> [The problem]:
Keep only the lines of the material below that contain the word "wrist". Copy those lines.

> [Dataset excerpt]:
========

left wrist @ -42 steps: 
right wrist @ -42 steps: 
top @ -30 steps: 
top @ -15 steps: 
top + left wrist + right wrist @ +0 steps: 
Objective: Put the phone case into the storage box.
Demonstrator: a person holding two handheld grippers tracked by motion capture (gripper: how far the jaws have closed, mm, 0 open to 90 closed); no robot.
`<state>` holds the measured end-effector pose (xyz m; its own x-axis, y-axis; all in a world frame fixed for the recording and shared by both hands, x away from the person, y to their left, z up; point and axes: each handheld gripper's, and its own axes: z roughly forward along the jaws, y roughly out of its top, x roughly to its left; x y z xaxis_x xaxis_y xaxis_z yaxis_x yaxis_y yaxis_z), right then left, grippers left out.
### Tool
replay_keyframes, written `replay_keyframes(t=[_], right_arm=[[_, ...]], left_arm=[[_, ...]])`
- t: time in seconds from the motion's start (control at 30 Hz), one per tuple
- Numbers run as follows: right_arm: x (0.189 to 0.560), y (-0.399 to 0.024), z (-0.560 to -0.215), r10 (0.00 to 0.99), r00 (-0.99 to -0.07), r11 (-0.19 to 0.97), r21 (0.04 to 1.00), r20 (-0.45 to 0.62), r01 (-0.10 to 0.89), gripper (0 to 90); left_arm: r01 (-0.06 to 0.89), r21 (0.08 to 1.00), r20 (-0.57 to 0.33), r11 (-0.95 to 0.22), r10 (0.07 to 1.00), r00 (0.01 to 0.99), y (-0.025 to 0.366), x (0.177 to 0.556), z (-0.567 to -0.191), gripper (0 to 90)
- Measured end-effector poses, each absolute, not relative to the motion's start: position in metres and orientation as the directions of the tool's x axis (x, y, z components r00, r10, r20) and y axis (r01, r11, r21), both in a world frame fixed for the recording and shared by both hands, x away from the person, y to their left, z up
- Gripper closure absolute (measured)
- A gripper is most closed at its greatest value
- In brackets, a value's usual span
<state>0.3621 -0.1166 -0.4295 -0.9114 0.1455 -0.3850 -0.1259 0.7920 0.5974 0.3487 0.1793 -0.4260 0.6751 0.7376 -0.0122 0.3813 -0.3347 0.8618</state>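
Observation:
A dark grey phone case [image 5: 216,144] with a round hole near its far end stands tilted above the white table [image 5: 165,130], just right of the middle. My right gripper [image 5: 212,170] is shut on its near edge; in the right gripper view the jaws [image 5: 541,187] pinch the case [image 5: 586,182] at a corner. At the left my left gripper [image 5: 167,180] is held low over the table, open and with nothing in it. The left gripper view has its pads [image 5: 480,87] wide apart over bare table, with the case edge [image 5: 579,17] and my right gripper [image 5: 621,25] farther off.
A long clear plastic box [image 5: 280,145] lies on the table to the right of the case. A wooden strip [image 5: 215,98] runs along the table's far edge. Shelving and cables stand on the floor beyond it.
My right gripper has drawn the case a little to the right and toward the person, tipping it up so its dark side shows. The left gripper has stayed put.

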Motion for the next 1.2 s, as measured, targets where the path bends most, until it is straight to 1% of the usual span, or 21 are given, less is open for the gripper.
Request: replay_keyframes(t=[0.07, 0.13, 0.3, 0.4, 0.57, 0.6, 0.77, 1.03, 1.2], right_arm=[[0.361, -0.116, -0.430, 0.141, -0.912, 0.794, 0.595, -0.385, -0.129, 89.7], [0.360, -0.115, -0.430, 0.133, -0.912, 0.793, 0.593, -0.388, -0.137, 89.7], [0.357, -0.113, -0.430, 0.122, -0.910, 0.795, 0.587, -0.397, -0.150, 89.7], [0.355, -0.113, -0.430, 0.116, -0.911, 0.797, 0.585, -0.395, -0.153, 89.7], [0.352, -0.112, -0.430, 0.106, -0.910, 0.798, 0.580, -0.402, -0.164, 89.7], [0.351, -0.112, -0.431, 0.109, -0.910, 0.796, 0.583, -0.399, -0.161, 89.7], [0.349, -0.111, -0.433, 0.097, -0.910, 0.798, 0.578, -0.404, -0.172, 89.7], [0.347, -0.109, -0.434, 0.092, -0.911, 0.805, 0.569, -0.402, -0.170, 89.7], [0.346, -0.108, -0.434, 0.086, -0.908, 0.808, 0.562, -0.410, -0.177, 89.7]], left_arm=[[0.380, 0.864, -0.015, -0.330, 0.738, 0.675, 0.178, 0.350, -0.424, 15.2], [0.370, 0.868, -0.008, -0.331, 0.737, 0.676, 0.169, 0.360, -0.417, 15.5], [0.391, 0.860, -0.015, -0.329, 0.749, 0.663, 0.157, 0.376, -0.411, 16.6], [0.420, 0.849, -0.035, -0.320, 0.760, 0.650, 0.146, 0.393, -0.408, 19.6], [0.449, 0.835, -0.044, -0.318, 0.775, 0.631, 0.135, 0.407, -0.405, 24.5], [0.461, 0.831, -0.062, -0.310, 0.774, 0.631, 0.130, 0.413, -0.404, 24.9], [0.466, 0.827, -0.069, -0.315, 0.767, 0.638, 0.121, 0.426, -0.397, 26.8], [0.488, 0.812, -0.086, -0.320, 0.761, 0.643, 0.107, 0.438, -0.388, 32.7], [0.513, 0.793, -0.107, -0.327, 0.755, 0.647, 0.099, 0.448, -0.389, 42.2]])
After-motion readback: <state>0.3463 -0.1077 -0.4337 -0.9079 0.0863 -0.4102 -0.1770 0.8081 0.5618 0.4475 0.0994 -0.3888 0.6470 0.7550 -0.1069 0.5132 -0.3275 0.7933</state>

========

> [Response below]:
left wrist @ -42 steps: 
right wrist @ -42 steps: 
top + left wrist + right wrist @ +0 steps: 

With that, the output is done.